- Born: July 21, 1990 (age 35)
- Education: George Washington University; Temple University;
- Occupation: Television personality;
- Known for: Miss Black America 2017; Miss Delaware 2014;
- Website: https://www.brittanyleelewis.com/

= Brittany Lee Lewis =

US activist, educator, political commentator and beauty pageant contestant

Brittany Lee Lewis (born July 21, 1990) is an activist, television personality, political commentator, disc jockey (DJ), Miss Delaware 2014, and Miss Black America 2017. She is a native of Brigantine, New Jersey. Lewis was crowned the 49th Miss Black America in 2017 and she competed in the Miss America Pageant as Miss Delaware in 2014. She is also a regular commentator on RT News, Roland Martin Show, Fox5DC, and various Sinclair Broadcasting programs.

Lewis is an advocate for domestic violence awareness and chooses it as her platform topic in pageants; her sister was fatally shot in 2010 after an abusive relationship of five years. Lewis is a historian and educator, having taught at both the college and post-secondary levels. She has a B.A., M.A., and is a PhD candidate in the history department at George Washington University.

Her activism and pageantry have been covered by NPR, The Washington Post, Southern Living, and Good Morning Washington, among others.

==Pageantry==
Lewis began entering pageants at the age of 21 when she a senior in college to help pay off student loans.

In 2012, Lewis was awarded Miss Greater Reading Pennsylvania 2012, and was third place in the Miss Pennsylvania Scholarship Pageant performing ballet en pointe to "Don Quixote: Kitri Variation". She followed that up in 2013, when she was crowned Miss Hockessin. She later emceed the pageant in 2014.

On September 14, 2014, she competed as Miss Delaware in the Miss America 2015 Pageant, earning first runner-up for the Quality of Life Award. She later donated a shoe she wore in the pageant to the Atlantic City History Museum. Nearly three years later, Lewis was crowned Miss Black America 2017 on August 26, 2017. During the pageant she danced to "Stomp to my Beat" by JS16. Lewis later said she competed as "part of her research" for her PhD dissertation.
==Domestic violence advocacy==

Lewis actively advocates for awareness of domestic violence. Her sister, Gina Clarke-Lewis, was killed in March 2010 as a result of domestic violence. Lewis has worked with state and national nonprofits and "led the charge to declare October as Domestic Violence Awareness Month."
She also has worked with the Delaware Coalition Against Domestic Violence and the Department of Justice's Violence Unit speaking on college campuses and secondary schools about the issue.

==Education==
After graduating from Holy Spirit High School in 2008, Lewis earned a BA from Temple University where she double majored in African-American Studies and Broadcast Journalism. At Temple University, she also danced competitively on the Diamond Gem Dance Team, formed the Black New Voice Newsletter, and joined the Alpha Kappa Alpha sorority.

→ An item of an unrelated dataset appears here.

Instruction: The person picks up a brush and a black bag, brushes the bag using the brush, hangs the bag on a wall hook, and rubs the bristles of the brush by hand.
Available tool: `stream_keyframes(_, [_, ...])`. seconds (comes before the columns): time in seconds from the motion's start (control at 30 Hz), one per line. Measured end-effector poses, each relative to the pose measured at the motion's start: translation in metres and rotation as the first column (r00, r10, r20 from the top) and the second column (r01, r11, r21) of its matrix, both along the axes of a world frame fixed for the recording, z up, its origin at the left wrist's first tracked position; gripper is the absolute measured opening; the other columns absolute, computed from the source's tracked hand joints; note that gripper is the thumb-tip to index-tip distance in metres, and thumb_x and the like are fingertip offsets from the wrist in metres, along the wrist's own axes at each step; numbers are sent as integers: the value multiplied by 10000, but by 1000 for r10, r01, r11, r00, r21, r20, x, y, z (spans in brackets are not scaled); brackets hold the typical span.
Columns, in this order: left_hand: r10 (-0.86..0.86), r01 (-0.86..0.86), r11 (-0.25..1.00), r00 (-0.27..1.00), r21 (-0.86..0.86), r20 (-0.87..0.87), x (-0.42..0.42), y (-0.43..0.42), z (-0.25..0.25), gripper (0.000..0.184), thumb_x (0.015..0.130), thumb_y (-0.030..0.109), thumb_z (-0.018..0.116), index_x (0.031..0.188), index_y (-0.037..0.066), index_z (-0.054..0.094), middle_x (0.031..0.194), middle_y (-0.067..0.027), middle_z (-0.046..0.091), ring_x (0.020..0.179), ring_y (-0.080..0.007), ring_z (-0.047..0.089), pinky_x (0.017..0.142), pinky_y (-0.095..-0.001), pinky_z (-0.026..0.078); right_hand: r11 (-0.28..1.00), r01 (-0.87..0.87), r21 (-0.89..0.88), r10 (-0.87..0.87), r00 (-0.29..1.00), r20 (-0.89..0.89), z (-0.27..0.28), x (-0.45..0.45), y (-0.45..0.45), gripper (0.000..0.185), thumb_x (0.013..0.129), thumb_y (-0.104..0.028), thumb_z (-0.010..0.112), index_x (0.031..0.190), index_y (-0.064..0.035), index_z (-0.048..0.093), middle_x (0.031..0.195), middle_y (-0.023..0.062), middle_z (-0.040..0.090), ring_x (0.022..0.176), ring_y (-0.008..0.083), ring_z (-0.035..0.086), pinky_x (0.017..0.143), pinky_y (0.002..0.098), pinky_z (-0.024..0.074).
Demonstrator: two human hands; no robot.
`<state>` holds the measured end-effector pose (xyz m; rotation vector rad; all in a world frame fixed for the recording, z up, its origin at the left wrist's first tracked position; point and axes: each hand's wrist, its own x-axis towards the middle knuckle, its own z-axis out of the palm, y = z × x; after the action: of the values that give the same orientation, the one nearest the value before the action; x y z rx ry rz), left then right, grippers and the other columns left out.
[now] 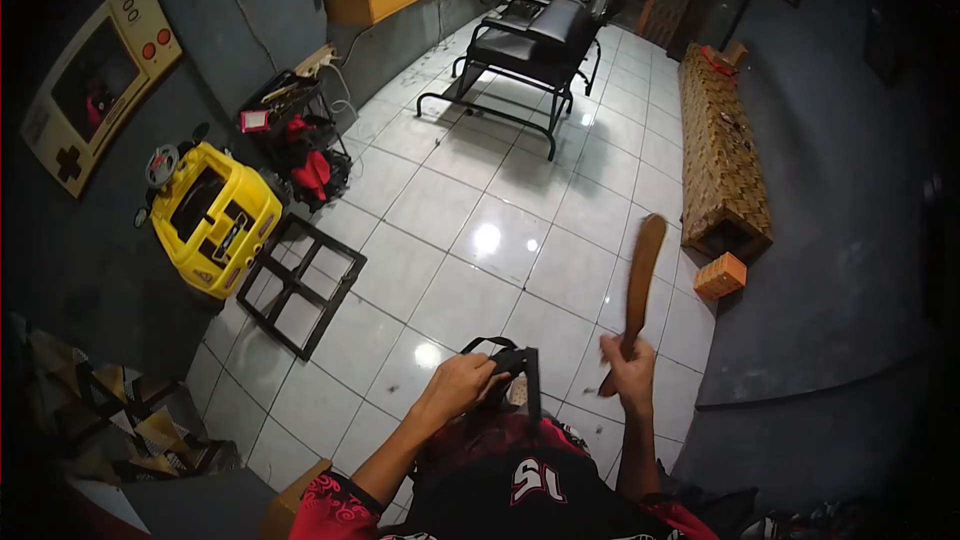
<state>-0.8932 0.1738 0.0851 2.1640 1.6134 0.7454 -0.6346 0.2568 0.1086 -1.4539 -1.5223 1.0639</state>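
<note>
My right hand (629,370) is wrapped around the lower part of a long, curved, brown wooden blade-shaped piece (644,275). It stands nearly upright, its broad rounded end up and a short end sticking out below my fist. In front of my lap, my left hand (462,387) is closed on a black strap (532,385), which hangs down from a dark bundle by my fingers. A thin black loop (488,344) rises behind that hand. What the strap belongs to is partly hidden by my hand and clothing.
Black window-like frame (302,286) and yellow toy car (215,220) are on the left. Ahead stands a black reclining chair (530,40). A woven-pattern long box (722,140) and an orange block (720,276) lie along the right wall. White tiles (460,210) cover the floor.
</note>
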Motion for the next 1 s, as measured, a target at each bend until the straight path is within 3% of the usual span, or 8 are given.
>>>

In 2013, she earned her MA Degree in Secondary Education, as part of the Teach for America program.

In 2015, Lewis entered the PhD program at George Washington University, specializing in African- American, urban, women's, and US 20th century history with an emphasis on political ideology, social movements, and the state.

Lewis also works as an adjunct professor at Wilmington University, teaching the course "Ethnic Studies: The Black Woman.”

==Television==
Lewis has worked as a television personality and political commentator for multiple networks.

She regularly appears on Fox5DC, RT News, the Roland Martin Show, and several Sinclair Broadcasting programs.